İlk günler, Şaban’ın kaldığı Cebeci’deki yurtta ‘kaçak’ olarak kalmaya
başladım. Yurdu çevreleyen demirler, yurdun arka tarafındaki bir noktada
bükülerek, bir insanın girebileceği kadar boşluk açılmıştı. Tabi o zamanlar 60
kiloydum. O açıklıktan her gece içeriye sızıyordum ve gelmemiş olan herhangi
birinin yatağına yatırıyordu Şaban beni. Bu ne kadar sürdü hatırlayamıyorum,
ancak bir gece geldiğimizde, o demirlerin kapatıldığını ve birkaç kişinin içeri
girerken yakalandığını öğrendik. Dolayısıyla bu umut kapısı artık kapalıydı!
Bu kez bir kimlik vasıtasıyla yasal girişten girme kararı çıktı Şaban
ve arkadaşlarından. Şaban’la arkadaşları ana kapıdan girdiler, sonra Şaban
onlardan birinin kimliğini alarak tekrar dışarı çıktı. Bana verdiği kimliği, geçerken kapıdaki görevliye gösterecek, ama
asla adamın gözüne bakmayacaktım. Plan buydu. Ancak ben o kadar heyecanlanmış
ve adamın gözüne bakmışım ki, adam
“Kimliğinizi görebilir miyim?” diyerek beni durdurdu, kimliği elimden aldı.
Epeyce bir inceledikten sonra geri verdi ve kapıdan girdim!
Yalnız, dünyanın en sakin insanı olarak bildiğim Şaban’ın nasıl
sinirlendiğini hala hatırlıyorum. Kendisi de (maalesef) bu olayı hala anlatır.
Benim o beceriksiz girişimden sonra, bu yöntemin tehlikeli olduğu
sonucuna varıldı ve bir akşam, Tandoğan Meydanı’nda, hemşerilerimin çalıştığı
Savunma Bakanlığı lojmanlarına ait inşaata götürülüp, hemşerilerime teslim
edildim.
İnşaatın müteahhidi de aslında Besniliymiş, ama orada işçi olarak çalışan bizim
çocukların bir iletişimi yoktu doğal olarak patronla.

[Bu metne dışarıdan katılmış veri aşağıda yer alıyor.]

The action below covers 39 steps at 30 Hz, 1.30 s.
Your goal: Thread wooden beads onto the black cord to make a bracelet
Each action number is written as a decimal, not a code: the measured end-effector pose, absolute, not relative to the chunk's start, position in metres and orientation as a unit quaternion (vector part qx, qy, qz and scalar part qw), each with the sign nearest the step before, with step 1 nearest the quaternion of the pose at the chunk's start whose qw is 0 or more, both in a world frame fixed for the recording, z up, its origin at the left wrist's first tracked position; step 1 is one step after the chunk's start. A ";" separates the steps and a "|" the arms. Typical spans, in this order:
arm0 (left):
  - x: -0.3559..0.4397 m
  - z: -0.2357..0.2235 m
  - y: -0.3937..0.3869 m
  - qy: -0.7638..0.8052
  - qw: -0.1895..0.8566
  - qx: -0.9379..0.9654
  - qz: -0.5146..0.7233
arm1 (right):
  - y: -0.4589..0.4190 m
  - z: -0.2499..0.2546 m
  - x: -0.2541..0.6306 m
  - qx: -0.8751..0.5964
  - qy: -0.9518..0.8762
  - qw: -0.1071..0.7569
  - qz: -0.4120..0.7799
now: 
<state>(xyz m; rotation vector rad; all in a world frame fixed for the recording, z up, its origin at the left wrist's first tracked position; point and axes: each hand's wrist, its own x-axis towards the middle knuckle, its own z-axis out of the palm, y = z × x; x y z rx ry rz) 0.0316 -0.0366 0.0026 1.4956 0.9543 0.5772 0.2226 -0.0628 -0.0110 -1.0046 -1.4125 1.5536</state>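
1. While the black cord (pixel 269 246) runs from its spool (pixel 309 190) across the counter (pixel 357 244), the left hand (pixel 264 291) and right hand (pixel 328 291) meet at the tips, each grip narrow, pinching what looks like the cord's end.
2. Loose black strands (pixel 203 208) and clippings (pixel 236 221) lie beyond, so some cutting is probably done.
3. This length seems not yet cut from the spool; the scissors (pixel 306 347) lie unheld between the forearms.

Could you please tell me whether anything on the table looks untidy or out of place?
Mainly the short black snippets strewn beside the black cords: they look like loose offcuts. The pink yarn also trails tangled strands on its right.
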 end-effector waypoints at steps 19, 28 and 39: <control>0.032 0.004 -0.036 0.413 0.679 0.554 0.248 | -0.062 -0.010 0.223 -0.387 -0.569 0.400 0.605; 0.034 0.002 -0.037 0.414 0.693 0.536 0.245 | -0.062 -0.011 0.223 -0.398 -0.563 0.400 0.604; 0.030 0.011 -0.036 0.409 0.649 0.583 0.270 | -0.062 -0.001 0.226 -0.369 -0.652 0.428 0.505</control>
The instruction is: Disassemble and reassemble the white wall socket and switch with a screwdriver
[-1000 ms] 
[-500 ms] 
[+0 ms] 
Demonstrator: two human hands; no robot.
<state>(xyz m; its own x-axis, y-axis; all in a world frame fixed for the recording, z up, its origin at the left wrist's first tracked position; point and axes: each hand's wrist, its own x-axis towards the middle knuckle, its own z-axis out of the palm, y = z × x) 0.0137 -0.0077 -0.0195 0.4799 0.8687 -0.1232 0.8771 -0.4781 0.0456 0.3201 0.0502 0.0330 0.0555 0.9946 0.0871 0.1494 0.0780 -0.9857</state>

Sabah erkenden kalkıp okula gidiyor, okuldan sonra Şaban ve
arkadaşları ile Gençlik Parkı’nda buluşuyor, akşama kadar onlarla oyalanıp,
belli bir saatten sonra gizlice şantiyeye sızarak yatıyordum.
Yabancı dili Fransızca olan biriyim, dolaysıyla, İngilizce ’ye
Fransız’ım (espri kötü oldu değil mi? İdare ediverin artık), yani tek kelime
İngilizce bilmiyorum ve hiç ders çalışamıyorum.
24 yaşlarında filan, dünyalar güzeli bir Birgül hocamız var. DTCF’den
yeni mezun olmuş. Öğrencilerine bir harf öğretebilmek için kendini paralıyor.
Ama ben de tık yok. Hatta bazen bana bakarak,
Ertuğrul diye başlayan bir şeyler söylüyor. Arkadaşlarıma “Ne dedi hoca”
diye sorduğumda, “Misafir gibi oturuyorsun dedi” diyorlar. Hazırlık okuyanlar
bilir, orada normal sınıflardaki gibi bir ortam yoktur. Her an karşılıklı
diyaloglar, sorular, cevaplar içerisindesinizdir.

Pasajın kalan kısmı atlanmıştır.